■ Problem requirements
Starting with the line that contains "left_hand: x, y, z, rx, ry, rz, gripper" and stopping after the line that contains "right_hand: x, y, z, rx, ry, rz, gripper", return each line below exactly as written, with no others.

■ Given information
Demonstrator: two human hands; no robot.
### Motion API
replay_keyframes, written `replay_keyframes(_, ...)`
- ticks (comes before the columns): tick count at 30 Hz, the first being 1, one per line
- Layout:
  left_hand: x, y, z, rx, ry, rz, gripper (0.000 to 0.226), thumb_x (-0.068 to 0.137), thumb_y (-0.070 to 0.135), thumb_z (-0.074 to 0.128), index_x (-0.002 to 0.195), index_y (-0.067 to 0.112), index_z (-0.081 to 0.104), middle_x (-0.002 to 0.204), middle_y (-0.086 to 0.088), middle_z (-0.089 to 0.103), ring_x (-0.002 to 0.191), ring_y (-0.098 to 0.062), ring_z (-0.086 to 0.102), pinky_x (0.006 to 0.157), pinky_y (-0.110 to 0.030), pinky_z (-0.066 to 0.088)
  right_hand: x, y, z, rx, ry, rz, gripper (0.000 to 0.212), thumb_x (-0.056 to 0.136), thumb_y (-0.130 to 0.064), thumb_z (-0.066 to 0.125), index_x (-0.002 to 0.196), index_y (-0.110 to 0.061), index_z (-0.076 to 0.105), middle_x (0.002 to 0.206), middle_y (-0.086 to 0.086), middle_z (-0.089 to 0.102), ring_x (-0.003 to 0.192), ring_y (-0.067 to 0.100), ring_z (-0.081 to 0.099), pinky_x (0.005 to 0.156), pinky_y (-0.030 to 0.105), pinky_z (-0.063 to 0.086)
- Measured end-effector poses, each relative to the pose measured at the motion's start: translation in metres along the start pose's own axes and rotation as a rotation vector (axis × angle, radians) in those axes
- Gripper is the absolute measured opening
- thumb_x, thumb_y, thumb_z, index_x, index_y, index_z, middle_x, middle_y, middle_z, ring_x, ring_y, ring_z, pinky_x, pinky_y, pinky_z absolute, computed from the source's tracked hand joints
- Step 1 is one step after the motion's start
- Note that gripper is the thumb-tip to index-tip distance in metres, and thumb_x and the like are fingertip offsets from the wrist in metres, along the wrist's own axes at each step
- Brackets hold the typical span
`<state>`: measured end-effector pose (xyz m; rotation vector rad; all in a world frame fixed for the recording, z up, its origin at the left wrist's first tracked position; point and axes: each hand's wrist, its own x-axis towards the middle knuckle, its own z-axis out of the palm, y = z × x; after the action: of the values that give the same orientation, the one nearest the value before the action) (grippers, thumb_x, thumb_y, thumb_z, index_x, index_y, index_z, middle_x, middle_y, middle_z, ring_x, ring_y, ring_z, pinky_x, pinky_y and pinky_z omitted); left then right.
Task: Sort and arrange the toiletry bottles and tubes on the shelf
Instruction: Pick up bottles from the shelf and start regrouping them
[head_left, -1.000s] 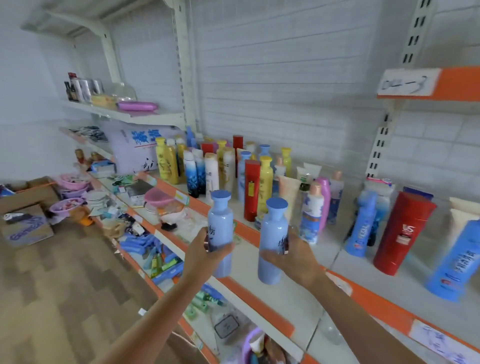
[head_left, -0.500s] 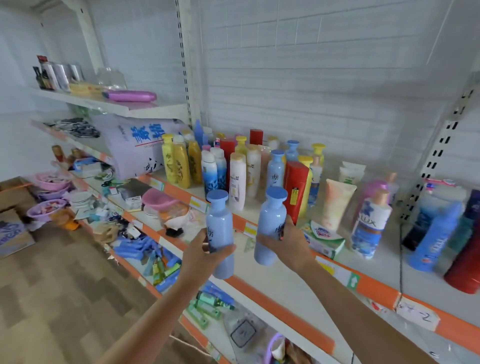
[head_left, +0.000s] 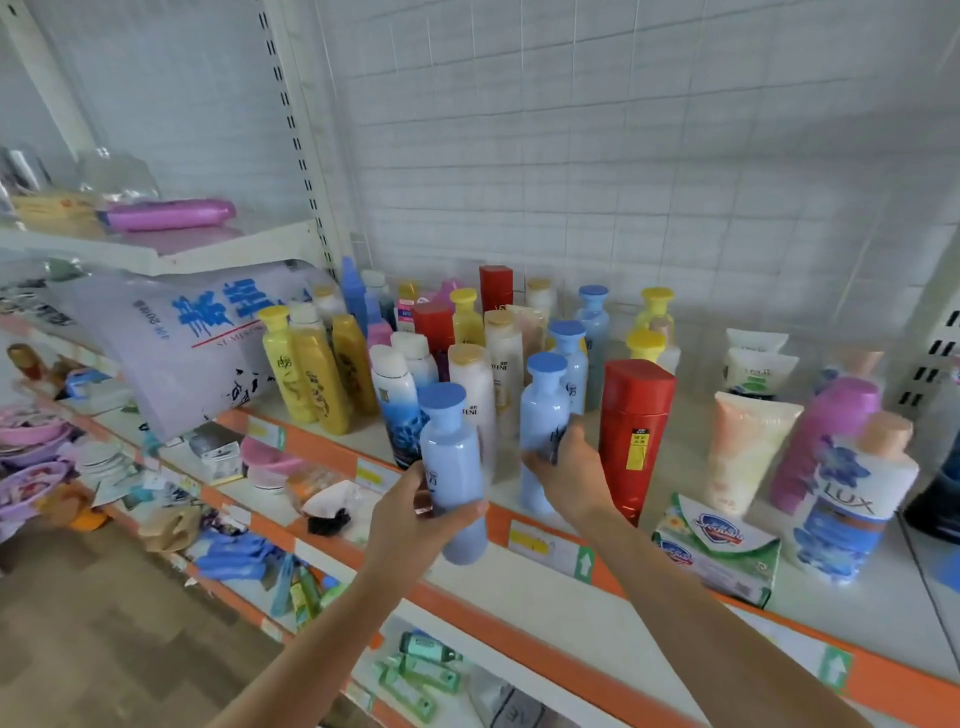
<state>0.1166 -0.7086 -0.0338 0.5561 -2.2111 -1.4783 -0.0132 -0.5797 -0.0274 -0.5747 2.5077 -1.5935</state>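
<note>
1. Head view: both pale blue bottles now sit closer to the shelf (head_left: 613, 618) than half a second ago; camera has swung left and nearer.
2. Left hand (head_left: 410, 525) wraps the left blue bottle (head_left: 452, 467), frame centre, held in front of the shelf edge.
3. Right hand (head_left: 569, 475) clamps the right blue bottle (head_left: 543, 426) just left of the red bottle (head_left: 634, 431).
4. I judge them light, stiff, smooth plastic; mid-body grip suits.
</note>
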Motion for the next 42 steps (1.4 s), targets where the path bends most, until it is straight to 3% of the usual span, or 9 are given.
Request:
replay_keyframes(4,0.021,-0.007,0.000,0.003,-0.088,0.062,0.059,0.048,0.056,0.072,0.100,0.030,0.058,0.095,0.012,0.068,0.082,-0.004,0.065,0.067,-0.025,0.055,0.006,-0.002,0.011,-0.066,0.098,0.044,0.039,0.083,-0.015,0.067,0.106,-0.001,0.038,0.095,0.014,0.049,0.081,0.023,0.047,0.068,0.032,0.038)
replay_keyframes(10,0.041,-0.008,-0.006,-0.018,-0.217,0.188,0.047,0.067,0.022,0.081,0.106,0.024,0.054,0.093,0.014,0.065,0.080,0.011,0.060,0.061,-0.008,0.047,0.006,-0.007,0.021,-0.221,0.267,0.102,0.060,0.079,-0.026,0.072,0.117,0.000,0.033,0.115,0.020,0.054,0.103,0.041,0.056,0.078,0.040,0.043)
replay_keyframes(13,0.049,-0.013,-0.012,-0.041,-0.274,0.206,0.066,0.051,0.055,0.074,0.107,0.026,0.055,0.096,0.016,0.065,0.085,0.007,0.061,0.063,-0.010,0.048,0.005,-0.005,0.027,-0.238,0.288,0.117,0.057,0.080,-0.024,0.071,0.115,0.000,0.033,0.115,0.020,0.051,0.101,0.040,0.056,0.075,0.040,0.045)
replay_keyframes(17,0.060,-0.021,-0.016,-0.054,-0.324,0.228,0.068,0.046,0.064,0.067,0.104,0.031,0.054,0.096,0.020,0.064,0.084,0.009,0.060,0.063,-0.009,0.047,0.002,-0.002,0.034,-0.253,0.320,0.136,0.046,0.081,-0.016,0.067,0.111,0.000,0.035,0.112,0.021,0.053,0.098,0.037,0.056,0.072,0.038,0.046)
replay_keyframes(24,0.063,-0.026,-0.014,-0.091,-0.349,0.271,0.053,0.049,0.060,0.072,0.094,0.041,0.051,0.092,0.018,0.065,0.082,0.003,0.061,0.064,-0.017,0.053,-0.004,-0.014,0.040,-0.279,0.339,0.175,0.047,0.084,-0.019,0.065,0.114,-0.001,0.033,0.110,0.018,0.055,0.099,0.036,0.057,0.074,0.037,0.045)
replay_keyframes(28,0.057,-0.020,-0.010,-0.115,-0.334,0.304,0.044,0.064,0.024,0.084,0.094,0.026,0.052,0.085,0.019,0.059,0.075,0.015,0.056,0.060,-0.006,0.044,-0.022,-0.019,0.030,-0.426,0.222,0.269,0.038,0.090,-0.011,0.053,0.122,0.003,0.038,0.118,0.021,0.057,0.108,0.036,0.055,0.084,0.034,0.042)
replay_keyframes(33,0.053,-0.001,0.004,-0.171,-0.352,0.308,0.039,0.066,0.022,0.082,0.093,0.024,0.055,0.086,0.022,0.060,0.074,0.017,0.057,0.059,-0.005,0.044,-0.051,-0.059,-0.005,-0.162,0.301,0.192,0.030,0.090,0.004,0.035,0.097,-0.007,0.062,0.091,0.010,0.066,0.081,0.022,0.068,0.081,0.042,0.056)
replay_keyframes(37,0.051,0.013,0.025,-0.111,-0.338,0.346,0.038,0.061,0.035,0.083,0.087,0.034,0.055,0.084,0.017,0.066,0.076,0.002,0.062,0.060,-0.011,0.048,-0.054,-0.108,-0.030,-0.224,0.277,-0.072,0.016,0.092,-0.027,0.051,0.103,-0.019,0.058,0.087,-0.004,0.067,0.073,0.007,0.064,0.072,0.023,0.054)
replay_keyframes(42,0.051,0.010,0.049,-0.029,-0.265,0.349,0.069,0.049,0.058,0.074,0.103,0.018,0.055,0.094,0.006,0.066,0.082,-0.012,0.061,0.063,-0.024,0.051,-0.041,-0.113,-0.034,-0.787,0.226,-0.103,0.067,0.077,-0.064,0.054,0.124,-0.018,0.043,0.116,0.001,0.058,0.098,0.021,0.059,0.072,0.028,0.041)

■ Expected answer
  left_hand: x, y, z, rx, ry, rz, gripper (0.000 to 0.226), thumb_x (-0.068 to 0.137), thumb_y (-0.070 to 0.135), thumb_z (-0.074 to 0.128), index_x (-0.002 to 0.195), index_y (-0.067 to 0.112), index_z (-0.081 to 0.104), middle_x (-0.002 to 0.204), middle_y (-0.086 to 0.088), middle_z (-0.089 to 0.103), ring_x (-0.002 to 0.191), ring_y (-0.098 to 0.062), ring_z (-0.086 to 0.102), pinky_x (0.006 to 0.157), pinky_y (-0.110 to 0.030), pinky_z (-0.066 to 0.088)
  right_hand: x, y, z, rx, ry, rz, gripper (0.000 to 0.212), thumb_x (-0.056 to 0.136), thumb_y (-0.130 to 0.064), thumb_z (-0.066 to 0.125), index_x (-0.002 to 0.196), index_y (-0.110 to 0.061), index_z (-0.076 to 0.105), middle_x (0.002 to 0.206), middle_y (-0.086 to 0.086), middle_z (-0.089 to 0.102), ring_x (-0.003 to 0.192), ring_y (-0.067 to 0.100), ring_z (-0.081 to 0.099), pinky_x (0.005 to 0.156), pinky_y (-0.030 to 0.105), pinky_z (-0.063 to 0.086)

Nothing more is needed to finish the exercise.